Best-ever Bacon and Egg Pie
Description
I grew up in a family where bacon and egg pie was synonymous with outdoor eating. On really hot summer evenings we’d often go to Judges Bay in Parnell after Dad finished work, have a swim and enjoy a picnic dinner on that tiny strip of sand. My mother always made a wonderful pie that had a ‘lumpy’ top where the pastry had settled around the whole yolks. I have developed her pie to include cheese, tomatoes and loads of fresh herbs so that now it bursts with savoury aromas and taste. The perfect drink to serve with this is a frosty glass of lager.
Method
Place a baking tray in the oven and preheat the oven to 210°C. The baking tray will heat up and the pie can be placed directly on this, which helps to cook the pastry base.
Divide the pastry into two, with one piece slightly larger than the other.

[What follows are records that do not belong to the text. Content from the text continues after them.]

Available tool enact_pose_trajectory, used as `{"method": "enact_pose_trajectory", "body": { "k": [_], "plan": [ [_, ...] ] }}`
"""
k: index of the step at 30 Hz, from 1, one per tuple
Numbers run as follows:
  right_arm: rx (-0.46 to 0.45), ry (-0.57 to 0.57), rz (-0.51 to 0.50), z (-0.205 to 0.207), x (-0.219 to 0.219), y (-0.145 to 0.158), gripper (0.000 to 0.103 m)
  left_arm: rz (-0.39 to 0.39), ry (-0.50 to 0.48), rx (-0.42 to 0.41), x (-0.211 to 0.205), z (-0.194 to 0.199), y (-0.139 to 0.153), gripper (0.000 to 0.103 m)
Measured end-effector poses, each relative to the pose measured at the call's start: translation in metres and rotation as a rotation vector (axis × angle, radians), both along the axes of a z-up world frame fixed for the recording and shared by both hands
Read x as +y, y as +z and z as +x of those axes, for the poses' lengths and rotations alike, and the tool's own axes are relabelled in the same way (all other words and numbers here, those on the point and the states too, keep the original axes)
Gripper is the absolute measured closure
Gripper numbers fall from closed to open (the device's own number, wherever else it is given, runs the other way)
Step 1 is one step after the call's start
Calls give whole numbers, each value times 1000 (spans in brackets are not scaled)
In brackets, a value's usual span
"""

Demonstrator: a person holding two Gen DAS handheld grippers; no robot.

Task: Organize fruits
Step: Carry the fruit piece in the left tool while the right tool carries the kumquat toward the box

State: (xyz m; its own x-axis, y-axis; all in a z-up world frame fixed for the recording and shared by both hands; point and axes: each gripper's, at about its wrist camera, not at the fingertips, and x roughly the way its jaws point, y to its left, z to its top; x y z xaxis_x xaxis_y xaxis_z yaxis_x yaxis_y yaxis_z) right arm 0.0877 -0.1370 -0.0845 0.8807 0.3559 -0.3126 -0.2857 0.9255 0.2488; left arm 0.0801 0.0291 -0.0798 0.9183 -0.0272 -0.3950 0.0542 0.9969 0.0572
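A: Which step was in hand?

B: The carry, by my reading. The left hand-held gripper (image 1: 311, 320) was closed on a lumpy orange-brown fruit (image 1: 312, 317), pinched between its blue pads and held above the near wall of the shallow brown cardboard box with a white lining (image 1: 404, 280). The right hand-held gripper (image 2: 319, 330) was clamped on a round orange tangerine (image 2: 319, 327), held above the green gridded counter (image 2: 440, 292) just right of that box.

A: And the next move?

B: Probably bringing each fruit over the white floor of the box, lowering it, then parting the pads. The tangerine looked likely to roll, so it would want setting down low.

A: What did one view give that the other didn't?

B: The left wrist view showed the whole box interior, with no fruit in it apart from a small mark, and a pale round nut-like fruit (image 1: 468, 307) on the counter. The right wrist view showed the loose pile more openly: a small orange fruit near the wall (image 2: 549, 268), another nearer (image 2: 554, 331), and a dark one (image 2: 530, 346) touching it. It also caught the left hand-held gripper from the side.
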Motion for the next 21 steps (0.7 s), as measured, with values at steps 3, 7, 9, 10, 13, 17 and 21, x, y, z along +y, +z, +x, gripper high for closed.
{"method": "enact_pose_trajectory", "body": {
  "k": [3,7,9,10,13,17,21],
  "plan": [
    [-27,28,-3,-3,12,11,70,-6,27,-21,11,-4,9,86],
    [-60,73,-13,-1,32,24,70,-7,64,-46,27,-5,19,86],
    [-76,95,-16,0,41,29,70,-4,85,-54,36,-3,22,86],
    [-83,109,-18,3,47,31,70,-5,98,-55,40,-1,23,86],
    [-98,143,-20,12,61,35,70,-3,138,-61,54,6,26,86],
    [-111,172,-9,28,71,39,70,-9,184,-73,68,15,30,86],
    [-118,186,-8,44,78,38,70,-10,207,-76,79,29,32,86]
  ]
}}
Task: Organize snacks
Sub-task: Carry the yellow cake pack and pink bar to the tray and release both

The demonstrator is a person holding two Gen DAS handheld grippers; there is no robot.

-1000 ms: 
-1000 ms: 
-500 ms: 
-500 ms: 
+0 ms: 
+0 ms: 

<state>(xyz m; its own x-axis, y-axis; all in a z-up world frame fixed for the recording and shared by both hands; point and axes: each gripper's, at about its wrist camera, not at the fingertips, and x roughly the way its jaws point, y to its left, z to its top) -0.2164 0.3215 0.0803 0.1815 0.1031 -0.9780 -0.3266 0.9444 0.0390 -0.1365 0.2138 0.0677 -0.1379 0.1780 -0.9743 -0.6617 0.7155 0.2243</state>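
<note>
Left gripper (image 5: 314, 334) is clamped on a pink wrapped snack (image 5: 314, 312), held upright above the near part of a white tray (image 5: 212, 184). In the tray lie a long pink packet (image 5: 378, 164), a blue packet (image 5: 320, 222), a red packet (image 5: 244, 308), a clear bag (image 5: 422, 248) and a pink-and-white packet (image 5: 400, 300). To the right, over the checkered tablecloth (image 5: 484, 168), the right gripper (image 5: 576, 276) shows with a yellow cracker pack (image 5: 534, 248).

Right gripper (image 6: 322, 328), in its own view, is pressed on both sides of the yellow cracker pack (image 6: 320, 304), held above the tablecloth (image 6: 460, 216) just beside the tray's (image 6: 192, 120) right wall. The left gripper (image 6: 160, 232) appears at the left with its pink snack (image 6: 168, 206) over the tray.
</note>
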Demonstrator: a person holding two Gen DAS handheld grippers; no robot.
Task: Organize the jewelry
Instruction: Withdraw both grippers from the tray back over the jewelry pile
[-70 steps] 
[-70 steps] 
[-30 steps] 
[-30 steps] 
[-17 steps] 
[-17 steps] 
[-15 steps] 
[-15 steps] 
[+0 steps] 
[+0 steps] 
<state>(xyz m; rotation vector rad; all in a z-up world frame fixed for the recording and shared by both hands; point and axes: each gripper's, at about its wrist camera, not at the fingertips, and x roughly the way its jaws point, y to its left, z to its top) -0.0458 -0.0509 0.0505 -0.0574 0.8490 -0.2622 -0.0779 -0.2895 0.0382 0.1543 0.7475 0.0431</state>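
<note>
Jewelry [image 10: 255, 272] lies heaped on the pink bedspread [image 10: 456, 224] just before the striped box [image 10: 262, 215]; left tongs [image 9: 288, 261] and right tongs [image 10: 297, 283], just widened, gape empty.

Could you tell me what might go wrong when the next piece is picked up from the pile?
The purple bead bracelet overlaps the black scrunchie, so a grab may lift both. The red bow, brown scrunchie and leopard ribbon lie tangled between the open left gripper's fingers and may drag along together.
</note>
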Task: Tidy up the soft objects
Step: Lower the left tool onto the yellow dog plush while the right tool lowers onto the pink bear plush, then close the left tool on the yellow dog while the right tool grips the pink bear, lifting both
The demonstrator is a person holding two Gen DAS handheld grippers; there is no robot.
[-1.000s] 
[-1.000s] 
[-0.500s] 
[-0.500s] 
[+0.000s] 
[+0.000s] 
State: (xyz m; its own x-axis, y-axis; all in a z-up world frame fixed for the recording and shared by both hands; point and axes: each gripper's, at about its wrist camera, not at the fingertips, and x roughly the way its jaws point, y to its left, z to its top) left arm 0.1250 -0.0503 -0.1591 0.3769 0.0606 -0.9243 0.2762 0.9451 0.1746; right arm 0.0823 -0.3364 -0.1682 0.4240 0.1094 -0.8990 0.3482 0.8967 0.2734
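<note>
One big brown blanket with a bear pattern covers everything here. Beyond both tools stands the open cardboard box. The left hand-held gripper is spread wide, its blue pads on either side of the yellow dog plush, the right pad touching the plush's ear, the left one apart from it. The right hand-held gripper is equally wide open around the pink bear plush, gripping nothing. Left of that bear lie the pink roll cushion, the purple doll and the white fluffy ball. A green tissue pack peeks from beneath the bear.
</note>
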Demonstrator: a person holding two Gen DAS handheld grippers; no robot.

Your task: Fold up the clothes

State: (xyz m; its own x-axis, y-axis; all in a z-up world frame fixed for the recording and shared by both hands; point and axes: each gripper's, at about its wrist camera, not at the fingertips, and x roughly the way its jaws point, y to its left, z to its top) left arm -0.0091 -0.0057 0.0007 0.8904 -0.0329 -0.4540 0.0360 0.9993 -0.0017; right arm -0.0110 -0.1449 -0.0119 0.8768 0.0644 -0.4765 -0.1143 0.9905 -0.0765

Roll out the larger and ease it into a 24cm fluted pie tin with a removable base.
Grate the cheese finely and scatter over the base. Discard the rind from the bacon and cut the slices into small strips. Place these pieces in an even layer over the cheese. Take nine of the eggs and break them one at a time, taking care not to break the yolks, directly on top of the bacon. Scatter the herbs evenly over the eggs. Apply salt and pepper liberally, and finish by placing thin slices of tomato on the top. Roll the remaining pastry out into a circle and place this on top of the pie top form a crust. Break the remaining egg into a cup and beat with a fork. Use a little of the beaten egg to seal the pastry by brushing the underside of the top pastry and gently pressing the top to the sides. Decorate if you are feeling artistic, with the scraps of the left-over trimmed pastry. Use any remaining egg to make a glaze by even brushing the top of the pie.
Place the pie into the oven on the preheated baking tray and cook for 45 to 50 minutes until the pastry is golden and crisp. Remove the pie when cooked and allow to stand for at least 20 minutes. Serve warm or cold.
Serves 6 to 8.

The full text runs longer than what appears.